Failure to do so would entail criminal action against Kalmadi, a Lok Sabha member from Pune, he added.
"The stipulated three months time is over. Some papers have been received. The government should go ahead with filing a criminal offence," Bapat said.
He pointed out that despite adequate budgetary provisions for organising the games in Pune in 2008, an additional funding of more than Rs.30 crore was given from the state's contingency fund, but till date the details of its utilisation has not been made available to the PAC.
The PAC's recommendation came 10 months after Kalmadi was indicted in its report.
Kalmadi, a former Indian Olympic Association (IOA) president, is already facing criminal charges in connection with the 2010 Commonwealth Games held in New Delhi.
"The organising committee (of Pune 2008) has misused government as well as public funds.
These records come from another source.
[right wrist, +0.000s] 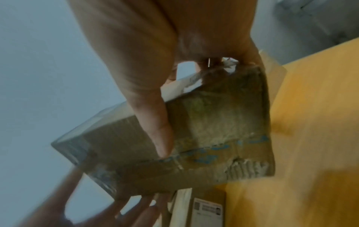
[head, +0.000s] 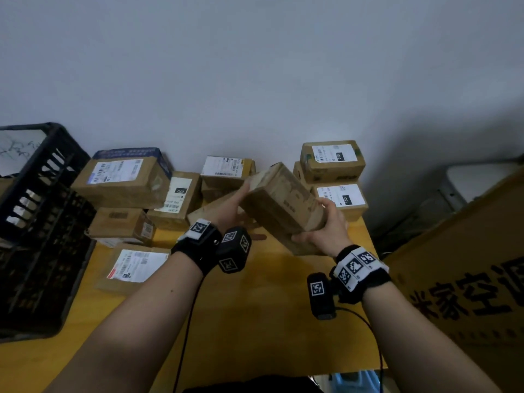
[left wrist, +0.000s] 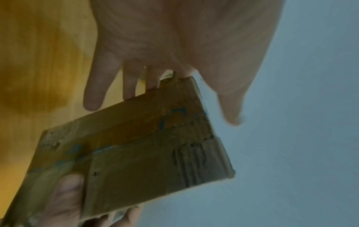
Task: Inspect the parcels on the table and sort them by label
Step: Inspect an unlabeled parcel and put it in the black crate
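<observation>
Between my two hands, above the yellow table (head: 255, 307), I have one brown parcel (head: 280, 205) lifted and tilted, its plain taped faces toward the head camera. My right hand (head: 326, 231) grips its near end: the thumb (right wrist: 155, 122) lies pressed along a side face down to the blue-printed tape seam, and the other fingers wrap underneath. My left hand (head: 226, 208) rests against the far end with fingers (left wrist: 93, 92) straight and spread, the thumb held apart from the cardboard, so it steadies rather than clasps. In the right wrist view a pale face, perhaps the label side, turns away toward the wall; I cannot read it. Torn corrugation shows at one corner of the parcel. Behind it, partly hidden by the parcel and my left hand, lie more parcels: a stack of two at the right (head: 333, 163) with white labels, one marked 150 (head: 340, 197) below it, one with a label at centre (head: 226, 171), a 070 box (head: 177, 199), a larger box (head: 122, 180) left of that, a small one (head: 122, 225) in front, and a flat labelled one (head: 133, 265) nearest me. A black crate (head: 37, 222) stands at the table's left edge. A big yellow carton (head: 467, 279) with black characters stands at the right, off the table. The grey wall (head: 255, 66) backs it all.
</observation>
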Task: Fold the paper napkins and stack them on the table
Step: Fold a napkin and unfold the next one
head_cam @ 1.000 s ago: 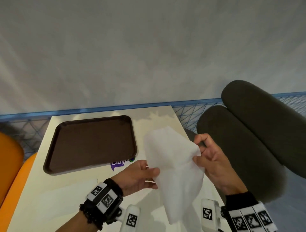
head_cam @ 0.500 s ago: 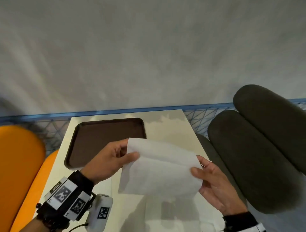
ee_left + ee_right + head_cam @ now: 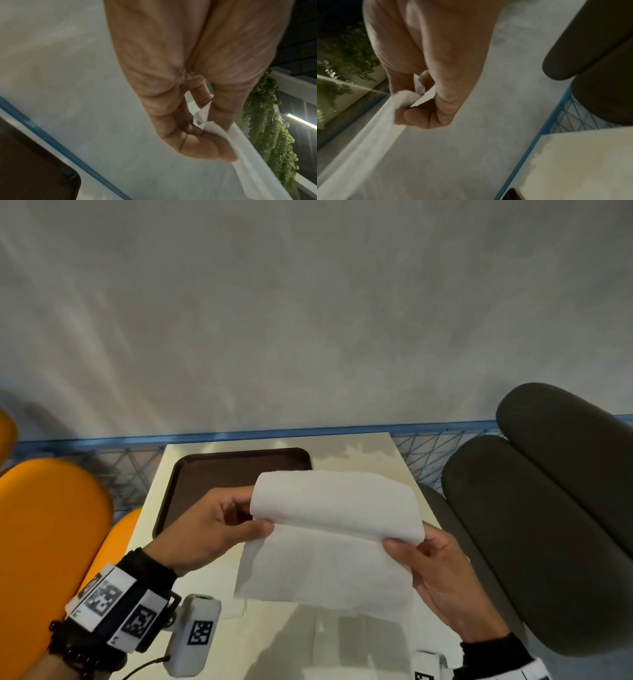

Despite requests, the organising committee or the Directorate of Sports and Youth Services failed to provide details of the expenditure incurred," the PAC said.
Incidentally, the Comptroller and Auditor General (CAG) in its 2011 report had also pointed out financial irregularities in the Pune 2008 games which had a budget of Rs.425.50 crore.
In August 2008, the organising committee headed by Kalmadi and another tainted former official Lalit Bhanot had sought additional emergency funding of Rs.32.95 crore from the state government.
Between September 2008 and August 2009, the state had released the amount in three installments from its contingency funds.
Bapat said the government in its action-taken report on the PAC's findings about the alleged involvement of certain officials said that they had been reprimanded.
"However, the PAC's view is that a probe should be ordered against them and the guilty should be punished," Bapat said.